EXERCISE REQUIREMENTS.
Of the entries below, return exactly those lines that fall between the one containing "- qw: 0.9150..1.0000" and the one containing "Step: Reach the", the two end lines included.

GIVEN RECORDS.
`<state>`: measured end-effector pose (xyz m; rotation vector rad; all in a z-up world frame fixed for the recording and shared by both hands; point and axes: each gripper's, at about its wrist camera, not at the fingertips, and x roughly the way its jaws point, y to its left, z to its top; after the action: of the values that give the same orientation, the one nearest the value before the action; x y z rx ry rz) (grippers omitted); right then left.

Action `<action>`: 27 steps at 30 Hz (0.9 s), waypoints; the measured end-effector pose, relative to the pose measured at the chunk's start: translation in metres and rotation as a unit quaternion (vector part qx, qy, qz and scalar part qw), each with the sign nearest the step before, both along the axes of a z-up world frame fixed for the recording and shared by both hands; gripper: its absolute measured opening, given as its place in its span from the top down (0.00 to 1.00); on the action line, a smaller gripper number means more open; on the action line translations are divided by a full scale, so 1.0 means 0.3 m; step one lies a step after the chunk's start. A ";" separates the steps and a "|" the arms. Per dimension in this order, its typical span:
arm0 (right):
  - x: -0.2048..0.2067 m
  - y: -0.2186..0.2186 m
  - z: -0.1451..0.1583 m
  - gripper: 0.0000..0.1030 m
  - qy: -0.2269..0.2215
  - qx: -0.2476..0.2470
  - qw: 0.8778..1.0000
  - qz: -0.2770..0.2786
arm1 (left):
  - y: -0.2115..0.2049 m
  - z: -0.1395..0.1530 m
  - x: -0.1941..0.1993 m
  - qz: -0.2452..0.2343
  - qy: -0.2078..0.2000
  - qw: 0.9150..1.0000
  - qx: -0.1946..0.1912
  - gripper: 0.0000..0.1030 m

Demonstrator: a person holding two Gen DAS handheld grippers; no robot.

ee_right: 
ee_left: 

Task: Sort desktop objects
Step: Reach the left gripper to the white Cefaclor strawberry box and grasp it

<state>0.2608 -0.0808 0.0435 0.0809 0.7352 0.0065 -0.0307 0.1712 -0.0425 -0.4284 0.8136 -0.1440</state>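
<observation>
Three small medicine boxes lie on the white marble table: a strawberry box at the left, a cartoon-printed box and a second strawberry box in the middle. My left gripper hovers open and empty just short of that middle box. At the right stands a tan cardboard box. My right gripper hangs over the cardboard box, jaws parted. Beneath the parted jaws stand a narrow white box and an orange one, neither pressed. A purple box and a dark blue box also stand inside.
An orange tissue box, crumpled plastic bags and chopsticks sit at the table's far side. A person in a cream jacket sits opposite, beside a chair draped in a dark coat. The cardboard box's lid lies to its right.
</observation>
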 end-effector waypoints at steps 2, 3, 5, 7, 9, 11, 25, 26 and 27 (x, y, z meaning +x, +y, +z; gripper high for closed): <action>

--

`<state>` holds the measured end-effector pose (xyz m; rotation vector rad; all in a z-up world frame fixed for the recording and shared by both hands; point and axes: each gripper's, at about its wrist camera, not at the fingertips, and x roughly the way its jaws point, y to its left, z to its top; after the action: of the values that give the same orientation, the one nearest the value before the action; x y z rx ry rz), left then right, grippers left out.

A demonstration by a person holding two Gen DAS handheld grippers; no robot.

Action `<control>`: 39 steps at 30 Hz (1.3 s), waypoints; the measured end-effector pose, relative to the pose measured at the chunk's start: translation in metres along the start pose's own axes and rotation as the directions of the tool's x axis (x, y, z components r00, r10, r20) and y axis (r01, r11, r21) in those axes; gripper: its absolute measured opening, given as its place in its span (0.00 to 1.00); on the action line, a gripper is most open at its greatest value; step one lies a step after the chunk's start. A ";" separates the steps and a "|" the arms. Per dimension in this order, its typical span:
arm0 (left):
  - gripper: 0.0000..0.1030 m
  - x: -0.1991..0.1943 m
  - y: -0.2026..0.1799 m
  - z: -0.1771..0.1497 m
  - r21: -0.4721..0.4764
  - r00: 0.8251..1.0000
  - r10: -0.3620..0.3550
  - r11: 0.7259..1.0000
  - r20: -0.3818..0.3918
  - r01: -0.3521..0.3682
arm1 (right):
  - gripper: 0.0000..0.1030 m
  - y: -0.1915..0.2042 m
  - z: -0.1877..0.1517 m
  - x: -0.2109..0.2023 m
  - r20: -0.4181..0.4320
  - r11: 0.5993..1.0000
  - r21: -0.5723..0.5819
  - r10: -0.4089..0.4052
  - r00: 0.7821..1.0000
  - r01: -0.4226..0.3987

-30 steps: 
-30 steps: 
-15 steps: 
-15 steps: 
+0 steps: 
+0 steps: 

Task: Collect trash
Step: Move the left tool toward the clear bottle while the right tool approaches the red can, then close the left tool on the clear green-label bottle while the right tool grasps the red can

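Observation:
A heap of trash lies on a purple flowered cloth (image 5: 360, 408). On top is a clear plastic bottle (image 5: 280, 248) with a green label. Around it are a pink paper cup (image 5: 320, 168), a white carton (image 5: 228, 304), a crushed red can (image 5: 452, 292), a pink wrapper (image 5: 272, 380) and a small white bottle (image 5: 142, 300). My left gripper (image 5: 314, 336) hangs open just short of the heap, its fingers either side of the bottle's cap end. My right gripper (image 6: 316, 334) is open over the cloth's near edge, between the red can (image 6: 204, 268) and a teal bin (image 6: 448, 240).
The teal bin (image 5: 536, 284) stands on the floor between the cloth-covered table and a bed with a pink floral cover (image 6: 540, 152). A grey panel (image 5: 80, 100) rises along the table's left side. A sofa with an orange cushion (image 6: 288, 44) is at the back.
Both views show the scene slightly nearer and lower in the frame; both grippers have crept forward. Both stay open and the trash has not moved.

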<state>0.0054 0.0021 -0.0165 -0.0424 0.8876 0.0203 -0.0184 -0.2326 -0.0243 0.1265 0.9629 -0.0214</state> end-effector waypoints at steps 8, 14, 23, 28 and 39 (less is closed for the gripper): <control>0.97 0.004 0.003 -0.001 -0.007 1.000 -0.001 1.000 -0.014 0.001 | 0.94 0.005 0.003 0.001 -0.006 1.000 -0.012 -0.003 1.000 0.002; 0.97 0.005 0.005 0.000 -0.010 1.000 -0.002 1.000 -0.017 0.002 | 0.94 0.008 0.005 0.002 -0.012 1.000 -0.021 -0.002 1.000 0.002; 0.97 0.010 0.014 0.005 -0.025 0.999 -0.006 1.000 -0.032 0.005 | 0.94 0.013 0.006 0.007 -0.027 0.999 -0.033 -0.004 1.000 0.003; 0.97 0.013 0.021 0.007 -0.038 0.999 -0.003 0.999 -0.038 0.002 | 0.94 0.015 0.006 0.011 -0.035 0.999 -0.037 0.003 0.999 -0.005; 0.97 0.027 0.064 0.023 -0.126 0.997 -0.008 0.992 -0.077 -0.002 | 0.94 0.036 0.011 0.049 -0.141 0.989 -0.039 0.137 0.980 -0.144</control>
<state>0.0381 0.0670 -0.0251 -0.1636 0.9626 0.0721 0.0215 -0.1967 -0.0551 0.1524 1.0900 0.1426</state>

RESULT OF THE EXERCISE.
  - qw: 0.9150..1.0000
  - qx: -0.1946..0.1912
  - gripper: 0.0000..0.1030 m

Demonstrator: a person holding two Gen DAS handheld grippers; no robot.

ee_right: 
ee_left: 

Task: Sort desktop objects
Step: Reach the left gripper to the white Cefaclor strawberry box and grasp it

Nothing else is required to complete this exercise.